So I’m all set, my text books arrived and I’m here bright and early for the start of week 5 and I walk in the class room and the others who likewise are here bright and early say no, there’s no class today, Lauren is sick. She sent an email last night. Hmmmm, not so bright then!
At least I’m in good company.
And it’s an opportunity to write something.
I was thinking about shoes and following on from those rediculously high shoes that couldn’t possibly be worn for walking and how fashions have taken footwear to extremes. I’m thinking of the Venetians and their chopines in the 15th – 17th centuries. These are mind boggling – and yet a younger me in that day and age would have probably seized the challenge:
The image comes from an article in BuzzFeed about high heels, Click Here.
At the other extreme there is the binding of feet in China to create a fashionably small foot that was finally stopped in the 20th century, to read more about it Click Here. Having grown up in a time when this was condemned it’s hard to imagine anyone doing this to their children, and yet it was practiced for over 1,000 years. So, if I was born into an environment where this was expected, even deemed desirable, would I have happily submitted? (Never a strong trait of mine, I hasten to add.) Would you?

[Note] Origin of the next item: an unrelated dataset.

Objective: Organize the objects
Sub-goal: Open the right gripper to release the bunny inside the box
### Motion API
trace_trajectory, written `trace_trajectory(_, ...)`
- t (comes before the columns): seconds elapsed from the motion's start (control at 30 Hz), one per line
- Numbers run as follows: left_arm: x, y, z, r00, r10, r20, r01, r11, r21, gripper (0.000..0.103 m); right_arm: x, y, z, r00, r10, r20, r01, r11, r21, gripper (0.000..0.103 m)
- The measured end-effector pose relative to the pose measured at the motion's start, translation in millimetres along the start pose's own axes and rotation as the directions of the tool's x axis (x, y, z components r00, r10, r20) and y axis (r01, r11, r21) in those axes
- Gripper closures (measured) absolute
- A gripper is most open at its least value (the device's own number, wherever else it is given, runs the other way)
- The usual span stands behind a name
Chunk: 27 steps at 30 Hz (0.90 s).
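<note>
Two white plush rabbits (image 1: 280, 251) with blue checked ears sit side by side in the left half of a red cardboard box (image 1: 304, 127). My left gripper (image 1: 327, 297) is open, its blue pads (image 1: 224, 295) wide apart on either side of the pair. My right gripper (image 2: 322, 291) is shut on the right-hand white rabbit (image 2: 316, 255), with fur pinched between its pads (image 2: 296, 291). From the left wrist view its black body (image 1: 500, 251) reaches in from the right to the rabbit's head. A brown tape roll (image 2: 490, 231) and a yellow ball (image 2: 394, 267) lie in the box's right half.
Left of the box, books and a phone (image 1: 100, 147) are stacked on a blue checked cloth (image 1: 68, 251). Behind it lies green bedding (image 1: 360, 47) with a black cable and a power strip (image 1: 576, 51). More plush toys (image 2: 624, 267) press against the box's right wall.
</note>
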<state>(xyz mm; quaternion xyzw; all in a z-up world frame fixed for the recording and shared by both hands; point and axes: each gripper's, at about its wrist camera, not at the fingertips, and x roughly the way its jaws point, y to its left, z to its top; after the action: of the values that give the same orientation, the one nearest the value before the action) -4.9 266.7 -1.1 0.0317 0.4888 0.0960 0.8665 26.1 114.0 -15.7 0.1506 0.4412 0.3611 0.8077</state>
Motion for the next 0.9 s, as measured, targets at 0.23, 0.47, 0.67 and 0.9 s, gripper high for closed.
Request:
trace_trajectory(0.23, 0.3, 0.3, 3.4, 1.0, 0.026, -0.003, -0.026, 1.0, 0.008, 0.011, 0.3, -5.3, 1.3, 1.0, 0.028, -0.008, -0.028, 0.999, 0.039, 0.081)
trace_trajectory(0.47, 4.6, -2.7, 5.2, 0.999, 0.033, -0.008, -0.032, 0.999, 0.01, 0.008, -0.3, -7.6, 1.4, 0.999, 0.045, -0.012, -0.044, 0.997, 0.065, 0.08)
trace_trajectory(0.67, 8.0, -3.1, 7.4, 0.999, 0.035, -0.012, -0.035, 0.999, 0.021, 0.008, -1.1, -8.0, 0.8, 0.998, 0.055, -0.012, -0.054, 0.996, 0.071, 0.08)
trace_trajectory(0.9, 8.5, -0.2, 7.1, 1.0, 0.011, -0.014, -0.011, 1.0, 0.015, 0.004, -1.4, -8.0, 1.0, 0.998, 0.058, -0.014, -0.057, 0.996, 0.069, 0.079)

And to a degree this is carried on in the current desire for high heels, no matter how many articles are written about the damage that is done to your body, Click Here for one of them. And let me say, I was right there in my younger years, wearing them with the best of them. My back sincerely regrets it, and I can see that it would have been better not to go to such extremes, and yet I did. We do. We’re driven by desire rather than sense. Why is that? I know, it seemed like a good idea at the time . . . . .
And now there’s 3D printing and there’s some clever work being done by Neta Soreq, Click Here for more information
And even a flat pack shoe!!!! Will they catch on? Click Here for the story.
I’m not intending to make high heeled shoes, even though I know that by doing so I’m ignoring a large (and lucrative) chunk of the market, but better people than me are filling that demand adequately. I’d rather that my footwear didn’t cause harm – to the people that wear them, or in the process of making them. That they assisted good walking habits. That they were comfortable. And of course infinitely desirable too.